Cloud Service Providers Satisfy Standards and Provide Tools
Along with cloud security measures, many businesses must also consider and adhere to regulatory compliance measures such as those decreed by the Payment Card Industry (PCI), National Institute of Standards and Technology (NIST) 800 series, the International Organization for Standardization 27001 (ISO-27001), and the Health Insurance Portability and Accountability Act (HIPAA). CSPs satisfy these standards that fall under their purview and supply robust features to help their customers meet industry-specific regulations. However, CSPs are not responsible for monitoring and controlling how businesses choose to set up their assets on the cloud. This is where shared responsibility comes back into play—the cloud is a safely built infrastructure; however, businesses can still misconfigure the assets they place on the cloud, leaving them exposed. Utilizing CSPs’ built-in security tools and adhering to compliance regulations is the start of securing an enterprise’s digital presence. Still, it often does not cover everything, which is where a third-party vendor can help uncover and remediate security gaps.
Organizations can manage their part in cloud security more effectively and ferret out hidden risks with tools such as VerSprite’s Cloud Security Assessment Platform, AltorCloud. AltorCloud brings advanced security intel and leverages CSPM services and tools already at a businesses’ disposal. This helps tighten security gaps and identify misconfigurations in one place instead of hunting through multiple built-in tools such as AWS’s CloudWatch, which monitors health and performance on automated dashboards, and CloudTrail, which logs a business’s event history.

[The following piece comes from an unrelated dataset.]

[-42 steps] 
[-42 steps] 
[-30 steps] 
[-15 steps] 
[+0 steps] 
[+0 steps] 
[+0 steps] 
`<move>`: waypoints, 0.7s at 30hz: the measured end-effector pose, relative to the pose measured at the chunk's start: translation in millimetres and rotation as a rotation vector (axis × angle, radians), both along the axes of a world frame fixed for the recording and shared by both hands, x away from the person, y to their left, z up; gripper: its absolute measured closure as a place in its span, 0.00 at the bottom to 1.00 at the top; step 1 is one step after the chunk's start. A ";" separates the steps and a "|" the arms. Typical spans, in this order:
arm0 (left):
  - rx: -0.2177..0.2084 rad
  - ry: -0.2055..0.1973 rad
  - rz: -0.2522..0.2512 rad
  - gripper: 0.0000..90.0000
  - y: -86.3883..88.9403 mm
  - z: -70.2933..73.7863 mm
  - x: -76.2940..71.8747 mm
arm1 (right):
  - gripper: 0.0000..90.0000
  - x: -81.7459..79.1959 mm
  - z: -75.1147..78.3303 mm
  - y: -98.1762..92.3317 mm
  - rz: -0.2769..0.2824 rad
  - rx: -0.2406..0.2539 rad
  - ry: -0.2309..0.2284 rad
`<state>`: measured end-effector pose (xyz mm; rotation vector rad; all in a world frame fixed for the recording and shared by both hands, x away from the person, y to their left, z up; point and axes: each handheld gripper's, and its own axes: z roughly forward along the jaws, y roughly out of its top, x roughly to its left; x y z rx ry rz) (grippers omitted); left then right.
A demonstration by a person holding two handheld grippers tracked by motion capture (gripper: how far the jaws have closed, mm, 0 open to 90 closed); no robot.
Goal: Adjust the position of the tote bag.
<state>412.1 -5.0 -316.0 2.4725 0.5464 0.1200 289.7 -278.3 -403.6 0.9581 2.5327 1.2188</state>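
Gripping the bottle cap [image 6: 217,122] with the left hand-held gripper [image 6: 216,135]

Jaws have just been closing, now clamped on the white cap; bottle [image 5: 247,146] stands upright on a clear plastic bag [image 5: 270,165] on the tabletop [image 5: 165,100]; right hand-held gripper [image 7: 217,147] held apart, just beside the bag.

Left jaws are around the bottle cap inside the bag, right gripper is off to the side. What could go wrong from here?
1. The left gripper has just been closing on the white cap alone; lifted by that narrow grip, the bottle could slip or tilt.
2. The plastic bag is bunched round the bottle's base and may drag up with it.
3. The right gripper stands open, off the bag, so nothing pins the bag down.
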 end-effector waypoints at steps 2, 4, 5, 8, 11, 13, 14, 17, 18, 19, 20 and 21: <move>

Engaging a third party to assess and monitor a business’s collective infrastructure and its many enclaves in the cloud is a pre-strike in the offense against lost or stolen information, reputational damage, regulatory violation accusations, and safeguarding assets and financials. Using a tool like AltorCloud coupled with expert oversite provides comprehensive protection to the enterprise’s total cloud environment rather than “virtually wiring resources together,” which can increase expenditures and weaken security measures.
Hackers will take advantage of a company’s complacence in knowing it has met its regulatory requirements and the industry’s standards—standards that the IT industry does not rapidly update in the lightning-paced progression of technology. While businesses can be in full compliance with the regulations that govern them, that is no guarantee that their security posture is strong. Additional considerations in each organization’s unique risk profile should be examined and remediated to make their environment’s security posture as robust as possible. Applications that are then left exposed on the cloud make for much easier targets than more involved hacks such as infiltrating a software program and can reward hackers with more frequent payoffs.
This article revealed why enterprises need to stake ownership in their cloud security, enlist help in identifying and remediating vulnerabilities, and frequently revisit their security strategies to adjust them to the cloud environment’s fluidity. VerSprite’s Cloud Security experts also illustrated how working with a security partner can help businesses recognize and incorporate their responsibilities in a Shared Responsibility Model as defined by CSPs.